Rabu, 17 Februari 2016

  • FUNGSI KAIN TENUN IKAT ntt

                                                        FUNGSI KAIN TENUN IKAT NTT
    ASAL USUL BUNGA SARUNG  DAN SELIMUT
    ORANG ROTE NDAO


                Hasil kerajinan tenun bagi masyarakat Indonesia merupakan salah satu hasil kebudayaan materi, begitu juga halnya masyarakat Nusa Tenggara Timur, termasuk Rote Ndao. Menurut sejarah, masyarakat NTT telah mengenal kerajinan tenun yang benangnya diolah dari kulit kayu dan serat gewang, sebagai pakaian penutup tubuhnya. Setelah mengenal kapas, masyarakat NTT mengolah serat kapas menjadi benang sebagai bahan baku pembuatan pakaian.
             Tenunan tradisional yang dikenal di NTT pada umumnya tenun ikat. Nama ini dikenal melalui Etnografi Indonesia yang berasal dari Belanda yaitu G.P.Rouffaer, sekitar tahun 1900, mengadakan penelitian tentang pembuatan ragam hias dan proses pewarnaan kain tenun. Rouffaer menyimpulkan bahwa ragam hias yang dihasilkan merupakan hasil celupan benang lungsi yang diikat, sehingga tenunan ini dinamakan tenun ikat.
              Mulanya tenunan adat pada masyarakat NTT pada umumnya dan masyarakat Rote/Nado pada khususnya hanya sebagai kebutuhan dasar manusia (melindungi diri) sehingga dalam syair dikatakan “pele pou ma ba lafa” (bahasa Rote). Arti harfiah dari kata pele ialah terhalang atau menghalangi pandangan, dan arti pou ialah sarung, maksudnya menutup tubuh dengan sarung. Selanjutnya arti harfiah dari kata ba ialah menghalangi dan arti lafa ialah selimut, maksudnya menghalangi pandangan orang terhadap tubuh manusia dengan cara memakai selimut. Kalau dahulu tenunan adat hanyalah sebagai penutup tubuh, kemudian tenunan adat pun berfungsi dan bernilai baik ekonomis, sosial, maupun budaya. Antara lain dapat dilihat bahwa tenunan ini dipakai sebagai salah satu obyek belis dalam upacara perkawinan, kain penutup jenazah, disamping itu tenunan ini juga dapat memberikan identitas sosial (etika dan estetika) dari si pemakai.
    1).
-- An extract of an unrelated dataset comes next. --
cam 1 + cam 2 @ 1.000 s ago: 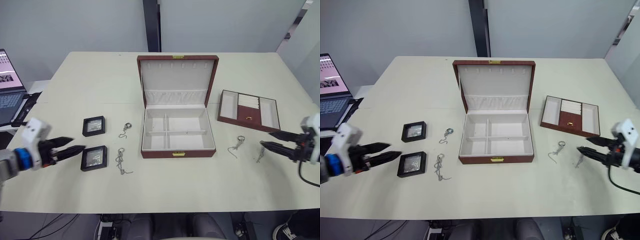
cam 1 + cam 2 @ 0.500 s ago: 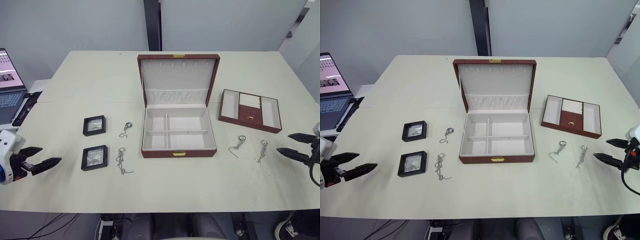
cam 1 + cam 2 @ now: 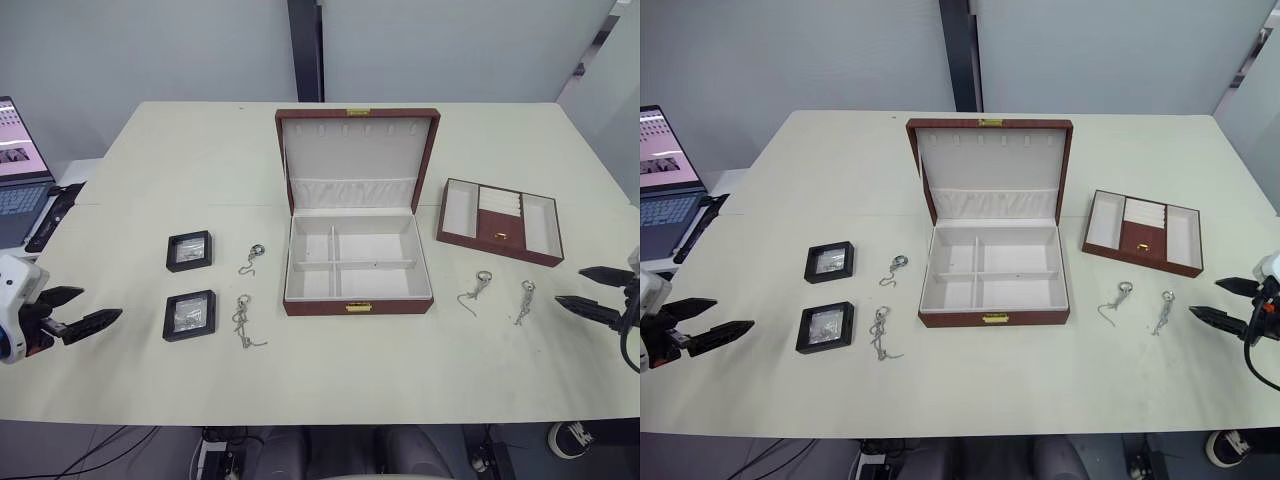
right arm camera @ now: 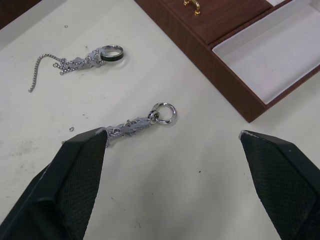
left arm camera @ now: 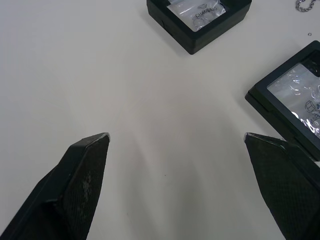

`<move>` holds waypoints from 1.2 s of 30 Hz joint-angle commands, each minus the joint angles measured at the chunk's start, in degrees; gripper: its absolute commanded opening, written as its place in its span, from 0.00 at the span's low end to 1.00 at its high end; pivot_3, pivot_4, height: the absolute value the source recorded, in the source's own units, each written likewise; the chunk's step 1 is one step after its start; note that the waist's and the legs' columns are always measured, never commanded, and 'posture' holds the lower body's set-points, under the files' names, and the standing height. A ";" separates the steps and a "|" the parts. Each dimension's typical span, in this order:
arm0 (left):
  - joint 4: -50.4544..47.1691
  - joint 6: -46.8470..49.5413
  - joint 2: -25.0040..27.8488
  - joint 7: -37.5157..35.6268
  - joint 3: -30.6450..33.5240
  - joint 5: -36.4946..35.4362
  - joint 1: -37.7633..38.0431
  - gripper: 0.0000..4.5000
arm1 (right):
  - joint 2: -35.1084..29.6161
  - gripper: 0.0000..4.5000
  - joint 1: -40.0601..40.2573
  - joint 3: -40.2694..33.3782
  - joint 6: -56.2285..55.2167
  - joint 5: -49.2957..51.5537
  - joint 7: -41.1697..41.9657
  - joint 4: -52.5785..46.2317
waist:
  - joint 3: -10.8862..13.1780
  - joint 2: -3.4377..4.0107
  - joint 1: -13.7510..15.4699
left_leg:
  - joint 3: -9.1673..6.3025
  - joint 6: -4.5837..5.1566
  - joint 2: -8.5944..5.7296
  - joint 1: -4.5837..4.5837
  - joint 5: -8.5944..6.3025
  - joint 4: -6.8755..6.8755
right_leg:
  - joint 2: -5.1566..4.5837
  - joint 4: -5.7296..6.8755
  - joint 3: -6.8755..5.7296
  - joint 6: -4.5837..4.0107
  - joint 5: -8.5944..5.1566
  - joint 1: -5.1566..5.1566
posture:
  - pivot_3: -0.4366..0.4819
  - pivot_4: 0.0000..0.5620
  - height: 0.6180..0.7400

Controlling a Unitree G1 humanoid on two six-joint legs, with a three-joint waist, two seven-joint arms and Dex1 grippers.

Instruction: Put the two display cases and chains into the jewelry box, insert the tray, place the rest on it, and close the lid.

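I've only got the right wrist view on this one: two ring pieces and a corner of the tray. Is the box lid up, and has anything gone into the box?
Observer: The lid stands open, and the box has nothing in its compartments.
Operator: Where are the display cases?
Observer: On the table to the left of the box, the far case behind the near case. The far chain and the near chain lie between them and the box.
Operator: And the left pincer?
Observer: The left pincer is open and empty, to the left of the near case and apart from it.
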 commanded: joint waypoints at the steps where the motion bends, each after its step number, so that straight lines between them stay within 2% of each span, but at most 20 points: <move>1: 0.10 -0.97 0.28 -0.67 0.22 0.18 -0.59 0.99 | -1.62 0.99 0.10 -1.12 -1.14 -0.24 0.40 0.16 | 0.00 0.01 0.00 | 0.00 0.00 0.00 0.00 0.00 0.00 | 0.00 0.00 0.00 0.00 0.00 0.00 | 0.48 0.27 1.00; 10: -2.98 -0.29 -0.68 -2.19 -0.83 -0.64 -1.07 0.99 | -0.94 0.99 -0.95 -2.32 -0.86 1.94 1.64 -0.06 | 0.00 0.01 -0.02 | 0.01 0.00 0.00 0.01 0.00 0.01 | 0.01 0.02 0.00 0.00 0.00 0.00 | 0.48 0.27 1.00; 15: -14.12 2.02 1.24 -7.54 -1.73 -2.31 3.32 0.99 | 2.31 0.99 2.04 -2.62 7.24 10.10 2.44 -17.40 | 0.00 0.01 -0.19 | 0.01 0.00 0.03 0.00 0.00 0.01 | 0.02 0.03 0.02 0.00 0.00 0.01 | 0.48 0.27 1.00; 18: -20.64 2.40 3.36 -11.69 -4.52 -2.61 4.01 0.99 | 4.73 0.99 2.37 -0.58 12.81 15.90 0.22 -32.39 | 0.01 0.02 -0.05 | -0.05 -0.01 0.03 0.00 0.01 0.01 | 0.03 0.04 -0.01 0.00 0.00 0.04 | 0.48 0.27 1.00; 22: -21.33 -0.52 7.43 -16.64 -10.79 0.02 1.06 0.99 | 7.46 0.99 0.44 3.77 17.66 21.46 -3.64 -47.26 | 0.02 0.02 0.10 | -0.08 -0.01 0.02 0.00 0.01 0.02 | 0.04 0.03 -0.04 0.00 0.00 0.05 | 0.48 0.27 1.00; 27: -18.31 -4.17 9.41 -19.16 -17.26 3.45 -4.91 0.99 | 9.61 0.99 -0.90 7.90 19.28 23.73 -7.26 -56.41 | 0.08 -0.06 0.17 | -0.09 -0.01 0.00 -0.10 0.00 0.02 | 0.22 -0.02 -0.06 0.00 0.00 -0.01 | 0.48 0.27 1.00; 36: -15.21 -8.13 7.96 -20.06 -23.64 7.41 -9.50 0.99 | 10.32 0.99 2.31 12.31 17.38 21.47 -9.92 -62.86 | 0.09 -0.08 0.17 | -0.14 0.00 0.03 -0.26 0.01 0.06 | 0.35 0.01 -0.11 0.00 0.00 -0.16 | 0.48 0.27 1.00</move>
Fungsi tenunan adat NTT
    Fungsi kain tenun NTT secara adat dan budaya memiliki banyak fungsi, antara lain :
    1.      Sebagai busana sehari-hari untuk melindungi dan menutup tubuh.
    2.      Sebagai busana yang dipakai dalam tari-tarian/upacara adat.
    3.      Sebagai alat penghargaan dan pemberian perkawinan (belis/mas kawin).
    4.      Sebagai pakaian adat perkawinan.
    5.      Sebagai alat/pakaian untuk membungkus mayat.
    6.      Sebagai alat penghargaan dan pemberian dalam acara kematian.
    7.      Sebagai alat untuk denda adat dalam mengembalikan keseimbangan sosial yang terganggu akibat suatu pelanggaran adat.
    8.      Sebagai alat tukar dalam bidang ekonomi.
    9.      Sebagai prestise dalam strata sosial masyarakat.
    10.  Sebagai mitos, lambang suku yang diagungkan karena menurut corak/desain tertentu akan melindungi mereka dari gangguan alam, bencana, roh jahat, dan lain-lain.
    11.  Sebagai alat penghargaan kepada tamu yang datang.
    12.  Dalam perkembangannya merupakan sumber pendapatan masyarakat NTT terutama masyarakat di pedesaan.  
    13.  Telah dimanfaatan pula sebagai pakaian resmi untuk Pegawai Negeri Sipil pada hari tertentu.
            
               Dahulu, setiap wanita yang pandai menenun dianggap lebih tinggi derajatnya dari yang lain, sehingga umumnya gadis yang pandai menenun selalu menjadi inceran para pemuda. Selain dari itu kain tenun ikat juga merupakan suatu sugesti yang memberikan kekuatan terhadap suatu tindakan, misalnya pemberian kain/sarung/selimut oleh seorang ibu kepada anaknya yang pergi merantau atau yang akan kawin. Material ini dianggap sebagai suatu media yang memberi kekuatan kepada si anak di rantau atau di kehidupan yang baru.
             Kain tenun juga merupakan suatu hal yang dapat dijadikan kebanggaan bagi seseorang/sebuah keluarga. Hal ini tampak bila seorang/keluarga yang didatangi tamu untuk bermalam, maka suatu kewajiban yang merupakan kebanggaan bagi tuan rumah ialah menyediakan selimut atau hasil kerajinan tenunannya agar dipergunakan untuk berselubung.   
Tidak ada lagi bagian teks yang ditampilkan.